Antonio Gates, TE, Chargers: Such a weapon, but only has one more catch inside the 20 than teammate Brandon Manumaleuna. Teams will sell out to stop LT soon, right?
Frank Gore, RB, Niners: The Niners passing game has stagnated, and Gore doesn't get goal-line carries. Not that anyone is doing anything with them in San Francisco (5-for-29 converting rushes into TDs after first and goal). Gore also had another huge fumble that almost cost the Niners a win. That's the seventh one he's lost this year. Last year's RB leader Reuben Droughns had six total fumbles, not just counting those that were lost. Gore's fumbling is a very significant problem adversely affecting his prospective value.
Kevan Barlow, RB, Jets: Mangini is taking lessons from Mike Shanahan, giving Barlow four carries (two yards) after his biggest game of the season at New England. Start a Jets running back at your own risk. They do run the ball more after first and goal than any other team (79 percent). But they convert a below average 50 percent of these situations into TDs.
Tatum Bell, RB, Broncos: Bell has a 70 percent chance of being deactivated given Mike Shanahan said that he won't be active until he proves he's 100 percent, which he can't ever be this year with turf toes on both feet. Of course, there's a 99.5 percent chance that Shanahan is completely full of, um, Thanksgiving stuffing.
Joseph Addai, RB, Colts: He's going to be fine. So, if you shed a tear, shed it for yourself if, like me, you drafted him. You can console yourself with the absolute belief that you were right and that Addai is clearly the far superior player. That and four bucks will get you a latte at the Loser Lounge in the Fantasy Café.
Torry Holt, WR, Rams: Same as what I said last week about Marc Bulger: you can't complete deep passing plays without a solid left tackle (Orlando Pace is done for the year, of course).

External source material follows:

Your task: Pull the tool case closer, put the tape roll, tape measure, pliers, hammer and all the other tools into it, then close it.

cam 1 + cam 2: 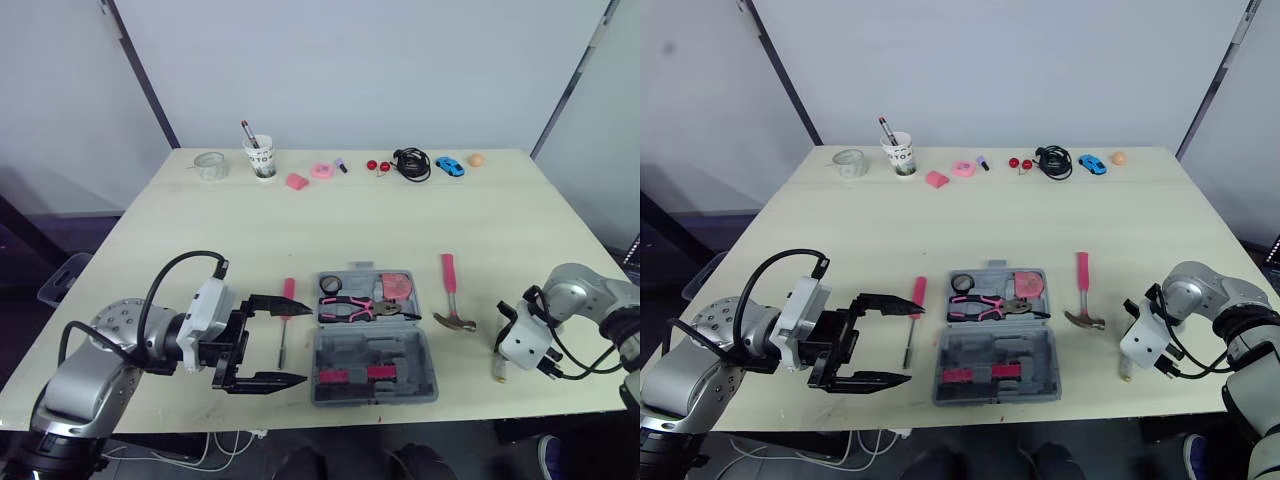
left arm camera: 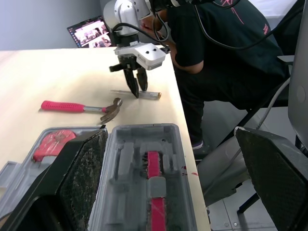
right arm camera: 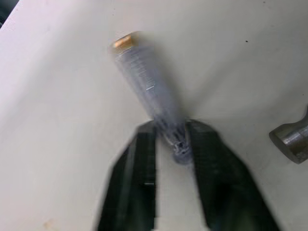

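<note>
The open tool case (image 1: 374,352) sits at the near edge of the desk (image 1: 300,220), the hammer (image 1: 452,295) just right of it. The left claw (image 1: 308,342) gapes wide beside the case's left side, while the right claw (image 3: 171,126) grips a clear-handled tool (image 3: 144,82).

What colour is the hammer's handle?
The hammer handle is bright pink, seen best in the left wrist view.
</note>
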`<state>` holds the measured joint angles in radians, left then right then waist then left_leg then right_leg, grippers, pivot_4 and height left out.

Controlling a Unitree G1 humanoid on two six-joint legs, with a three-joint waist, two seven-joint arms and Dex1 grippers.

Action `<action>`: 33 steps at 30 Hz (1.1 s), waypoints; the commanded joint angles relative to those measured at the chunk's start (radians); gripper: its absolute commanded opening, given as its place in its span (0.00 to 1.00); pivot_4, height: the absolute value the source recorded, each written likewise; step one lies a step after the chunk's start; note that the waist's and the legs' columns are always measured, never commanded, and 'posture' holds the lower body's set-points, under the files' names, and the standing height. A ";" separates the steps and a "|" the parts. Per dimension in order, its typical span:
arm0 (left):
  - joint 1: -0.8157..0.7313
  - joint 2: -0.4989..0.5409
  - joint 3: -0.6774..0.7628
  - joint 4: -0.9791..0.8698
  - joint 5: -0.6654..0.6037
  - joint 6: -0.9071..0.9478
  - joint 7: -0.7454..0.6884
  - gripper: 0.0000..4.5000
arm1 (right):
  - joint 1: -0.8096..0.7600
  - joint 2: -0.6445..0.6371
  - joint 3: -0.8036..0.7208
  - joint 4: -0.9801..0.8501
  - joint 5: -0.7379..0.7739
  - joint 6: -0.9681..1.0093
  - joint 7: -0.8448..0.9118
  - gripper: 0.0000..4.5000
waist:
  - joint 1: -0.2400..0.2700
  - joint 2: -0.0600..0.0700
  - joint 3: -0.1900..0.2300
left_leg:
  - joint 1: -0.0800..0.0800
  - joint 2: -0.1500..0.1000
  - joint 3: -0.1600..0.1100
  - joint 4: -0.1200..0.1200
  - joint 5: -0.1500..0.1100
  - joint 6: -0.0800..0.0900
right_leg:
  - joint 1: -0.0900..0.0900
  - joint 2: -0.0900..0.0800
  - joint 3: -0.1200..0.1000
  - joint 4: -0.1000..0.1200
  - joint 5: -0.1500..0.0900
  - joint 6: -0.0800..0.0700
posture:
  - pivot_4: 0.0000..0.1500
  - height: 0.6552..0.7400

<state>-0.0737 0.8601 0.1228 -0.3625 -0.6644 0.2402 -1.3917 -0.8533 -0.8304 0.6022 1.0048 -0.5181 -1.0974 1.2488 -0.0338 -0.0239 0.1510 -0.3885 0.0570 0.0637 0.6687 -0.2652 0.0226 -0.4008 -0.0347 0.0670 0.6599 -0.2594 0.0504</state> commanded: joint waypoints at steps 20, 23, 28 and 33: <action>-0.022 -0.030 -0.006 -0.018 -0.025 -0.003 0.002 1.00 | 0.397 -0.154 -0.344 -0.697 0.527 1.091 0.157 0.01 | 0.001 0.001 0.002 | 0.005 0.000 0.001 -0.001 0.000 0.000 | 0.005 0.000 0.002 0.000 0.000 0.000 | 1.00 1.00; -0.022 -0.036 -0.012 -0.022 -0.023 -0.001 0.004 1.00 | 0.517 -0.163 -0.453 -0.938 0.645 1.522 0.093 0.01 | 0.005 0.001 0.002 | 0.005 0.000 0.001 -0.001 0.000 0.000 | 0.005 0.000 0.001 0.000 0.000 0.000 | 1.00 1.00; -0.030 -0.047 -0.016 -0.020 -0.025 0.005 0.010 1.00 | 0.553 -0.043 -0.642 -1.091 0.716 2.137 -0.205 0.01 | 0.005 0.000 0.001 | 0.005 0.000 0.001 -0.001 0.000 0.000 | 0.004 0.000 0.002 0.000 0.000 0.000 | 1.00 1.00; -0.055 -0.062 -0.037 -0.006 -0.017 0.006 0.002 1.00 | 0.506 0.132 -0.782 -1.145 0.738 2.447 -0.432 0.01 | 0.004 0.000 0.001 | 0.002 0.000 0.000 -0.002 0.000 0.000 | 0.003 0.000 0.001 -0.001 0.000 0.000 | 1.00 1.00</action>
<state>-0.1184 0.7985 0.0876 -0.3595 -0.6712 0.2507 -1.3877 -0.3285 -0.7008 -0.1253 -0.1072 0.2125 1.2853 0.8800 -0.0295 -0.0237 0.1523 -0.3868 0.0568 0.0634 0.6672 -0.2655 0.0226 -0.3984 -0.0344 0.0680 0.6589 -0.2594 0.0509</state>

Randy Moss, WR, Raiders: No catches last week. Imagine how even less happy he is now compared to how unhappy he was last week over the Raiders losing. It's hard to get up for games for a mere $7.5 million or so a year.
Chad Pennington, QB, Jets: Mangini said Pennington is his QB before adding the kiss of death, "for now." The Jets have the most one-dimensional passing attack in football. New York needs to bench Chad if he can't throw the ball downfield. I'm tired of pointing out that statistical evidence says Pennington can again make these throws. But, if the coaches don't believe it, they must find a new QB now because you can't live within 10 yards of scrimmage against 90 percent of NFL pass defenses. Fortunately for Chad, the Texans are on the yellow bus with the other 10 percent.
Antonio Bryant, WR, Niners: What's the point of having a Lamborghini if you can't open it up to over 100 MPH after a few beers? Of course, this raises the question, "What has Antonio Byrant ever done to deserve a Lamborghini?" Bryant also reportedly resisted arrest and was verbally abusive to officers. There's no truth to the rumor that, to paraphrase David Attel, his defense was, "Sometimes the kids really have to get to school."
Shaun Alexander, RB, Seahawks: Only a handful of high-mileage backs (Corey Dillon, most recently) come all the way back after major injury. Dillon, though, broke no bones. The smart money expects a steep, steady decline.
Brian Westbrook, RB, Eagles: The Eagles are likely crippled again without Donovan McNabb (torn ACL). Westbrook might get more catches, but he'll likely do much less with them.